| EXERCISE GOAL |
Wherever a line in the data holds the word "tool", pull that line out.

| GIVEN RECORDS |

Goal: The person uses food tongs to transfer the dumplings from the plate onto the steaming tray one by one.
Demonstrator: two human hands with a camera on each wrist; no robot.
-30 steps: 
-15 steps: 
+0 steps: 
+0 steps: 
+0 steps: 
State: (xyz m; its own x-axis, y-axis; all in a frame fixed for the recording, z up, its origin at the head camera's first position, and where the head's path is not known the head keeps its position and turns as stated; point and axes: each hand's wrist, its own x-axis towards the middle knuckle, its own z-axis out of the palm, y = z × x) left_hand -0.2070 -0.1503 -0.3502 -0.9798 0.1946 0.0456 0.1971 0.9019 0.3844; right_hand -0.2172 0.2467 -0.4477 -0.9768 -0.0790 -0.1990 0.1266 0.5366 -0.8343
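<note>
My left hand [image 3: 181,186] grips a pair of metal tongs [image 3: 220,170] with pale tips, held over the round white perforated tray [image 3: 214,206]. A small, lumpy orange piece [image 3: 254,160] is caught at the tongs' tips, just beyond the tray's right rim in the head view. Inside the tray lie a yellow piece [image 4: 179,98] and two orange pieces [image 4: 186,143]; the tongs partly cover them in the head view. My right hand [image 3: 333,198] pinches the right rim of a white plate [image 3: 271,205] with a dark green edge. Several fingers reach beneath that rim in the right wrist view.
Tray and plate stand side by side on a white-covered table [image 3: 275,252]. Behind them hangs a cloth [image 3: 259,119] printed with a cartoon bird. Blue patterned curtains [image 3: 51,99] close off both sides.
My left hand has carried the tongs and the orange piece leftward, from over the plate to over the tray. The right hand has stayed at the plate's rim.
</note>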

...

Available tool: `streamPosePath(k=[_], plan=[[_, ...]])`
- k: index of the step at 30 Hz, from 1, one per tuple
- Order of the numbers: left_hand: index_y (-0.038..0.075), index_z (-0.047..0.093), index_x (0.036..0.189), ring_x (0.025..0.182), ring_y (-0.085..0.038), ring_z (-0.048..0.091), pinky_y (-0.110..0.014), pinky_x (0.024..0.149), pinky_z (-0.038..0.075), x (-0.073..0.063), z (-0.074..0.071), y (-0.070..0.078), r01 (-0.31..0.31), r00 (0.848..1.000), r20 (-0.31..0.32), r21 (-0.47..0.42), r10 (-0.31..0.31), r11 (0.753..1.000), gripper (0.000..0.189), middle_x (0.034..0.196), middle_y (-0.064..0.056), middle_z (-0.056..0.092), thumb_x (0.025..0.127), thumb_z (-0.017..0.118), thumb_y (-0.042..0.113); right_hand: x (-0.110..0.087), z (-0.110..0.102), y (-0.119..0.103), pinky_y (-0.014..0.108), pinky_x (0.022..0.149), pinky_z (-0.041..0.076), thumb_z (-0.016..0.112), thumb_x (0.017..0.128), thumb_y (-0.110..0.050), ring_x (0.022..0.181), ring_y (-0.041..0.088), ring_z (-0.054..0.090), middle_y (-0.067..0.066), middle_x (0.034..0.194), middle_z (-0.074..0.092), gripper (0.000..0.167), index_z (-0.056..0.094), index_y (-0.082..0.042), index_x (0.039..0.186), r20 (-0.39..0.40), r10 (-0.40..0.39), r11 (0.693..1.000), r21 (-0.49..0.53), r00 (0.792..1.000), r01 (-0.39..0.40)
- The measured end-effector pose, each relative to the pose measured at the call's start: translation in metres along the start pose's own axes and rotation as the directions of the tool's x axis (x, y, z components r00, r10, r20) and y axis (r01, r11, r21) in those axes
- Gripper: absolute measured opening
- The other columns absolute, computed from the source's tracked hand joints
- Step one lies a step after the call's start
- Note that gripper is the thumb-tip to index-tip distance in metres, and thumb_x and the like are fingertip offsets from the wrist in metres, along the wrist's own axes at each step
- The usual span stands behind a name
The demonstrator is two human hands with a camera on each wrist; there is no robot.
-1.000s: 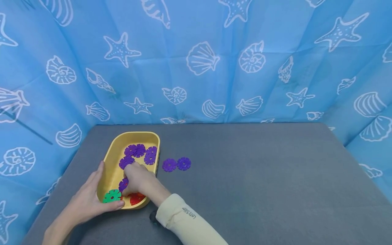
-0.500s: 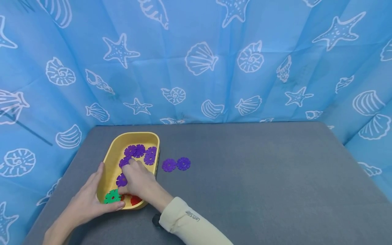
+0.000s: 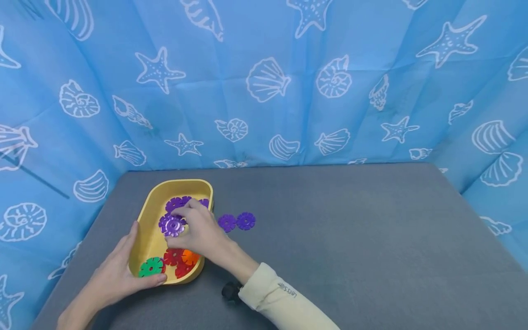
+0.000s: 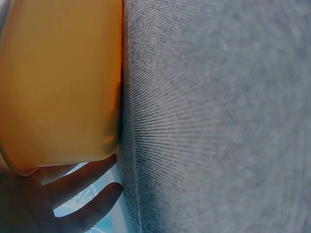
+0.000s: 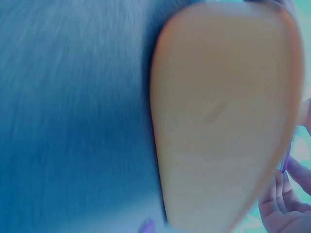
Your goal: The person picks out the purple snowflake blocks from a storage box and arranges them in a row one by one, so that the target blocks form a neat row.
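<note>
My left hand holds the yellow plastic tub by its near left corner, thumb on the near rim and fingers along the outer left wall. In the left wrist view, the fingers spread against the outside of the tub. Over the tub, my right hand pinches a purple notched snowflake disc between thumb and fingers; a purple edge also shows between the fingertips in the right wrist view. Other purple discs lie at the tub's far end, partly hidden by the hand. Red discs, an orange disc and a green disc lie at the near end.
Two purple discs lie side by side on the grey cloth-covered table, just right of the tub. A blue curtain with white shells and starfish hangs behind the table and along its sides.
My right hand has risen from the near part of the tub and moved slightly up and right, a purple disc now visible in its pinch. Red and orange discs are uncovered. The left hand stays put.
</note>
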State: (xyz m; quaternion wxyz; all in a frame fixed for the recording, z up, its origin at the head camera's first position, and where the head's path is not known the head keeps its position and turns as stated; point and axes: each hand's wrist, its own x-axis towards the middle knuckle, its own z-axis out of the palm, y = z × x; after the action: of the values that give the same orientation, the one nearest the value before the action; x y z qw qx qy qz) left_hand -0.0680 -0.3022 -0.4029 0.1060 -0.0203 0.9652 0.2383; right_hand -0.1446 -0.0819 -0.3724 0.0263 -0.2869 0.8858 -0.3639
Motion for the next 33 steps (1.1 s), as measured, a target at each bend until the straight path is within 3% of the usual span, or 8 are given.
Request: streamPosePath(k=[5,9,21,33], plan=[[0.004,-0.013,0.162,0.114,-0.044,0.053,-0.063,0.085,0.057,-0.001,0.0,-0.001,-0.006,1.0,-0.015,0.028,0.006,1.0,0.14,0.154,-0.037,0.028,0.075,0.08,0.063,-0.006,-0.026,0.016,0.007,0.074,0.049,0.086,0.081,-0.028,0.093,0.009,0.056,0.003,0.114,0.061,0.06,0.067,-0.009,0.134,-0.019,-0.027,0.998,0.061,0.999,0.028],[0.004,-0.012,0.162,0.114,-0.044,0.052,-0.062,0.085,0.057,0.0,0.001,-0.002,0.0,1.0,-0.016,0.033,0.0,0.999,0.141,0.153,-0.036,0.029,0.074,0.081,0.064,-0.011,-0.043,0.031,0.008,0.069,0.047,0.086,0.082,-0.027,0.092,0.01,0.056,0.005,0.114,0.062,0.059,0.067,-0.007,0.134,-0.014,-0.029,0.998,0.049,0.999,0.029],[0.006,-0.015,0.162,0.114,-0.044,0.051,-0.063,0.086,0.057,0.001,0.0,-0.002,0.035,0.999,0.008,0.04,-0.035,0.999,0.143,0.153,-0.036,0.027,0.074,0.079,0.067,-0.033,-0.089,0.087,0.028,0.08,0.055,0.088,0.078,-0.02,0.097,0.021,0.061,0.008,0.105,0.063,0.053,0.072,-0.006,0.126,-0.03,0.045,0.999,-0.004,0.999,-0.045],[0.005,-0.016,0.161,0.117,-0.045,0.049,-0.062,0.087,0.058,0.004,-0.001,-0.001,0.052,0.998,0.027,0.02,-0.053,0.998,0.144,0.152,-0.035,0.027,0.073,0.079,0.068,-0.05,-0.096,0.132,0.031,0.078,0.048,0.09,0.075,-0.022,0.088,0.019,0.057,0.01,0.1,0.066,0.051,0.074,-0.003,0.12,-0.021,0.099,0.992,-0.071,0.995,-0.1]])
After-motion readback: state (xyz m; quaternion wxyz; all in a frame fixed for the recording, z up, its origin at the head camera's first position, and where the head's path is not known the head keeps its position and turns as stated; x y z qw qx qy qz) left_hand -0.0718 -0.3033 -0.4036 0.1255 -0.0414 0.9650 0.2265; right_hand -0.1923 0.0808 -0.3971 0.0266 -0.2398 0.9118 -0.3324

| SOLUTION FOR THIS TASK |
Available tool: `streamPosePath(k=[_], plan=[[_, ...]])`
- The measured end-effector pose, each relative to the pose measured at the call's start: translation in metres along the start pose's own axes and rotation as the directions of the tool's x axis (x, y, z components r00, r10, r20) and y axis (r01, r11, r21) in those axes

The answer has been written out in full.